Created, written and directed by Billy Ray (The Hunger Games, Captain Phillips, Secret in Their Eyes), the series stars Bomer as Monroe Stahr, the film producer and widower who pines for his lost wife Minna (Jessica De Gouw), while fending off the advances of Cecelia (Collins), the 19-year-old daughter of studio head Pat Brady (Kelsey Grammer), and while sleeping with Brady's ignored wife Rose (Rosemarie DeWitt). He's busy, sure, but his true love is the movies. They matter to people, he's fond of saying over and over.

Monroe has a heart problem and doesn't have a lot of time to make the perfect movie as a memento to Minna. Monroe's creative vision clashes with Brady's need to fund his studio, which needs the support of the Nazis because people in Germany love films while people in the U.S. were, in 1936, in the grip of the Depression. And Monroe is Jewish. And he falls for an Irish lass named Kathleen (Dominique McElligott) because his wife was also Irish. All of this would be too much for several movies to balance, let alone a series that seems keenly aware of looking and sounding like a movie made from a very distinct, past era.

Because of that, Last Tycoon becomes an echo chamber where none of the emotions feel legitimate or identifiable. There's not a sense on the show that anyone is likable, which is probably why Grammer's performance rings truest as the head of the Brady American film studio whose ruthlessness fits the times.
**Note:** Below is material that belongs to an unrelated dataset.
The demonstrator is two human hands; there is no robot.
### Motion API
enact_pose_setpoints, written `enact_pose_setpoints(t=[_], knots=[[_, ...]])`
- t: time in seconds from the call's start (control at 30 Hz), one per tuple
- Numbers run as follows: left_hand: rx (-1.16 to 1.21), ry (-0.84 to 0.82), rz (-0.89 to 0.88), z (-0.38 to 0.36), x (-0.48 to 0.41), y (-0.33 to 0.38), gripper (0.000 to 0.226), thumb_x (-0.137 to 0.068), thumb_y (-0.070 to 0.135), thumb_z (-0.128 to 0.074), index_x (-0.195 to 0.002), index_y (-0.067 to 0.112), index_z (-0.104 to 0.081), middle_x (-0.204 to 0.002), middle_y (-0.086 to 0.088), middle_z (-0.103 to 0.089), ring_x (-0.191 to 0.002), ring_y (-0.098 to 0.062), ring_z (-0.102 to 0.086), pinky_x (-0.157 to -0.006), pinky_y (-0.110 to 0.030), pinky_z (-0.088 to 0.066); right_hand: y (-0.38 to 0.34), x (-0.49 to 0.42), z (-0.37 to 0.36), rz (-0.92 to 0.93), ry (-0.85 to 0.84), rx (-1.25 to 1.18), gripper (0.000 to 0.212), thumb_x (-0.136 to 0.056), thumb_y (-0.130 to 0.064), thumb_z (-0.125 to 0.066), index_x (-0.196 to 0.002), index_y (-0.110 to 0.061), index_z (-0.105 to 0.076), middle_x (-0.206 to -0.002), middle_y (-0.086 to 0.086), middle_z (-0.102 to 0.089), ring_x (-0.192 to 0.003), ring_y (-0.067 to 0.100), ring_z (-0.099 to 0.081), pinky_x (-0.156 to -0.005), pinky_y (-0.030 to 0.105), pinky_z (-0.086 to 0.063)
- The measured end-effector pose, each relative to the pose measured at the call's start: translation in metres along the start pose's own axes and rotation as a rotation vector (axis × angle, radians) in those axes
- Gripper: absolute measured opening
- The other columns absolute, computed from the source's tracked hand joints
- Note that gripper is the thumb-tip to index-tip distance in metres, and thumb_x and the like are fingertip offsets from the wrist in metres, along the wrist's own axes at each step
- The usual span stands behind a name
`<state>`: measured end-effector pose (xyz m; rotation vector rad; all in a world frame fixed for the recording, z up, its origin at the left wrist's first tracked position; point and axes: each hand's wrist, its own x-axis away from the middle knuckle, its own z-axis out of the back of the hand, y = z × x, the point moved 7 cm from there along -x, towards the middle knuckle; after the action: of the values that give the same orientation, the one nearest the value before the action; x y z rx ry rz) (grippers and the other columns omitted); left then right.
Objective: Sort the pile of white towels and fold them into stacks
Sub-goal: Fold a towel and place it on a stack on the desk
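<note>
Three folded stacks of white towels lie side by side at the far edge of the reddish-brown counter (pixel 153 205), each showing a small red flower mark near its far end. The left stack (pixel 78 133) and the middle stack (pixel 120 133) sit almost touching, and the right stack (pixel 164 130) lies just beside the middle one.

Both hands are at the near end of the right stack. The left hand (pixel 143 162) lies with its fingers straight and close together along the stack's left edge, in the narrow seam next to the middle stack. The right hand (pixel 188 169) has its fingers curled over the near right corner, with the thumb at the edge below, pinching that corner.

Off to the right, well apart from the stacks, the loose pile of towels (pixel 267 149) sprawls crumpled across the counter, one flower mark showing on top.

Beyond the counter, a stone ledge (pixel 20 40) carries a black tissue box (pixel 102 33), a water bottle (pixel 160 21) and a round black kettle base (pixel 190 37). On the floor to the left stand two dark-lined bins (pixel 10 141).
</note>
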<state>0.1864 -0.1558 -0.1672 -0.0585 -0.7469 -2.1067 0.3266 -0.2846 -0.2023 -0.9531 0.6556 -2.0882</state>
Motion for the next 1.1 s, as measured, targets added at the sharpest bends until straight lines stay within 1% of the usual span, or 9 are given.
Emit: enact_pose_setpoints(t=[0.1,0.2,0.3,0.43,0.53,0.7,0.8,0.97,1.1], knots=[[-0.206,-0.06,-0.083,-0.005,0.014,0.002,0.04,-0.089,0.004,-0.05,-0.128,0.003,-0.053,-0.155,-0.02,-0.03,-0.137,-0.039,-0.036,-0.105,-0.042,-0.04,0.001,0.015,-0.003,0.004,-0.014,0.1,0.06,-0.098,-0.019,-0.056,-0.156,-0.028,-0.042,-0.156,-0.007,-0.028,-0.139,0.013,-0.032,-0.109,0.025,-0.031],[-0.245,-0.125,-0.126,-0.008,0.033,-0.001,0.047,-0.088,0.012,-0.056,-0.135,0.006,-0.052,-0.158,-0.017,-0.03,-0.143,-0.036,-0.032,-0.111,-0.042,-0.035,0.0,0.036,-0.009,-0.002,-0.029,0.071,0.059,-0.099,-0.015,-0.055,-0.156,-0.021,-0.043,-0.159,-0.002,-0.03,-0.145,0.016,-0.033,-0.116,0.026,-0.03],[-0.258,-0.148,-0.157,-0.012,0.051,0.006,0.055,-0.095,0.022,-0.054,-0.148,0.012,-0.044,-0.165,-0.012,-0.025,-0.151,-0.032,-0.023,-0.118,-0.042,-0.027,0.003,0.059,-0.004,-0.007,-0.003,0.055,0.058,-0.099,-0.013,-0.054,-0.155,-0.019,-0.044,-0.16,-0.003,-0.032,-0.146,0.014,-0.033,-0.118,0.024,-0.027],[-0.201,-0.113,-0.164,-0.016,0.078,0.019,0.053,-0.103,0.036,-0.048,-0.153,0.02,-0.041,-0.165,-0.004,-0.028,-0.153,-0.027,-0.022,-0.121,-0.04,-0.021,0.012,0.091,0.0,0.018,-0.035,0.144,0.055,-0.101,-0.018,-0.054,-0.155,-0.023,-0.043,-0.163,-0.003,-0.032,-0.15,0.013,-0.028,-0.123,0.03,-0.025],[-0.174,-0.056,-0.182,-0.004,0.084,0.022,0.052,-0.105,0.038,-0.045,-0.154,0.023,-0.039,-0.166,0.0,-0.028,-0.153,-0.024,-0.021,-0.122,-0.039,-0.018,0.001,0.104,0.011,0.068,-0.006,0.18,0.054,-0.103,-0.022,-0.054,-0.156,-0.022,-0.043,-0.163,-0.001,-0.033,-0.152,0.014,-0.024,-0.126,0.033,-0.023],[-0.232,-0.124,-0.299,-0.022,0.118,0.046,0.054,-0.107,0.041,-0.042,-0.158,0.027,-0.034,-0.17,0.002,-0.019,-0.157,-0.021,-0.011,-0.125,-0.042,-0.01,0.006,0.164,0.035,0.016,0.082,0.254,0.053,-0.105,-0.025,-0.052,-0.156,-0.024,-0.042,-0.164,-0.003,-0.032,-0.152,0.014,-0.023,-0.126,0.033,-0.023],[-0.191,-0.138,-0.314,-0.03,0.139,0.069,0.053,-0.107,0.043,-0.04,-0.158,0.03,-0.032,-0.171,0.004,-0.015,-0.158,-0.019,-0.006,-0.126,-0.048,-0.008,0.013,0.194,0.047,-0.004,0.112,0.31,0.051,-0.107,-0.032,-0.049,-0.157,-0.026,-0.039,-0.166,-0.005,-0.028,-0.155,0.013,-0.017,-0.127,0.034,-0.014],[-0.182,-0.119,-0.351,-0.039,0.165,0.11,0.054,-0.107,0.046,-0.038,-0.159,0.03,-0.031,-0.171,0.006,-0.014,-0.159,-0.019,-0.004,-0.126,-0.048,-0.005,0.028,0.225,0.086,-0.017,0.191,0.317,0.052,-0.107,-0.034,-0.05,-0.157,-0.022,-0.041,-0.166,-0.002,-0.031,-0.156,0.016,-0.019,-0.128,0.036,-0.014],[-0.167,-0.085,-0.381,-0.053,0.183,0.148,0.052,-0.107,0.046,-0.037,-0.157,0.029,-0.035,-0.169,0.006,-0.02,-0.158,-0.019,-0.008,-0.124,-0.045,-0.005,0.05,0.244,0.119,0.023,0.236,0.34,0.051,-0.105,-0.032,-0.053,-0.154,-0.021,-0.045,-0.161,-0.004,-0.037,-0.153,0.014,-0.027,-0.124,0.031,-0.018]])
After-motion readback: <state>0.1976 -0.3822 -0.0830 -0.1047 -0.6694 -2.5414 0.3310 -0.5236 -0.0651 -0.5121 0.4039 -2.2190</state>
The Last Tycoon feels more like an exercise in getting a style from the past down pat and less like a modern TV series that you'd want to watch. That's not just a stumbling block — it's a wall.

Created, written and directed by: Billy Ray
Cast: Matt Bomer, Kelsey Grammer, Lily Collins, Rosemarie DeWitt, Jessica De Gouw, Dominique McElligott, Koen De Bouw
Premieres: Friday (Amazon Prime)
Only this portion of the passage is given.